» **Exercise goal**
The reply should repeat all of the data word for word, with no pictures.

» **Information supplied**
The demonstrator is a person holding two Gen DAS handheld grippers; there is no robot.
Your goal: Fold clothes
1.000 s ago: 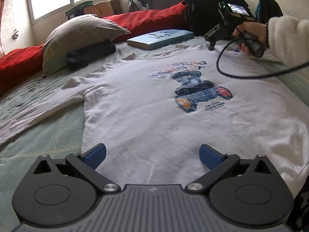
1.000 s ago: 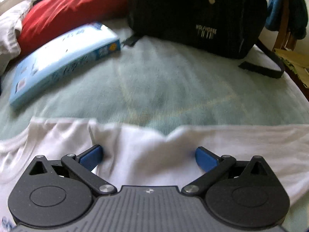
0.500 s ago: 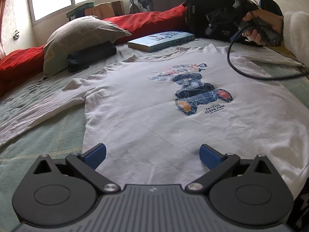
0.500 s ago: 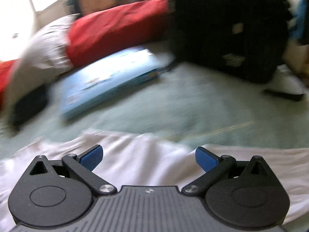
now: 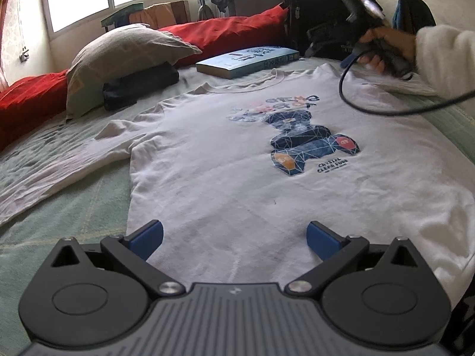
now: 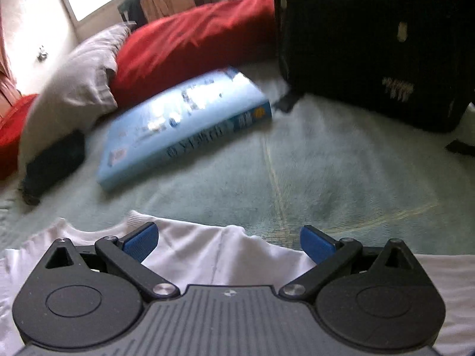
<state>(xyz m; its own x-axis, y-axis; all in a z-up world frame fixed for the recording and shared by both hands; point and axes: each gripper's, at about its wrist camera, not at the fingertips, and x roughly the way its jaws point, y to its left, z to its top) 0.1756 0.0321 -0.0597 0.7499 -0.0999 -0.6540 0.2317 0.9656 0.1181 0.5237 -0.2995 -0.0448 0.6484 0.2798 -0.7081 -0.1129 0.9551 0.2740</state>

» **Answer to this task**
The demonstrator is a person holding two Gen DAS handheld grippers; there is no robot.
Your goal: Fold clothes
1.000 s ago: 
1.000 s ago: 
0.500 s ago: 
0.500 s ago: 
now: 
now: 
<state>(xyz m; its own x-axis, y-axis; all in a z-up world frame fixed for the recording and shared by both hands; point and axes: each gripper's, at about its wrist camera, not at the fingertips, and x roughly the way its jaws point, y to its left, z to its top) 0.1756 0.0321 -0.0597 0.7499 -0.0999 -0.6540 0.2317 0.9656 0.1181 0.5237 -0.2995 -0.0448 0.6484 0.2798 -0.7081 -0.1129 0.9551 0.2740</state>

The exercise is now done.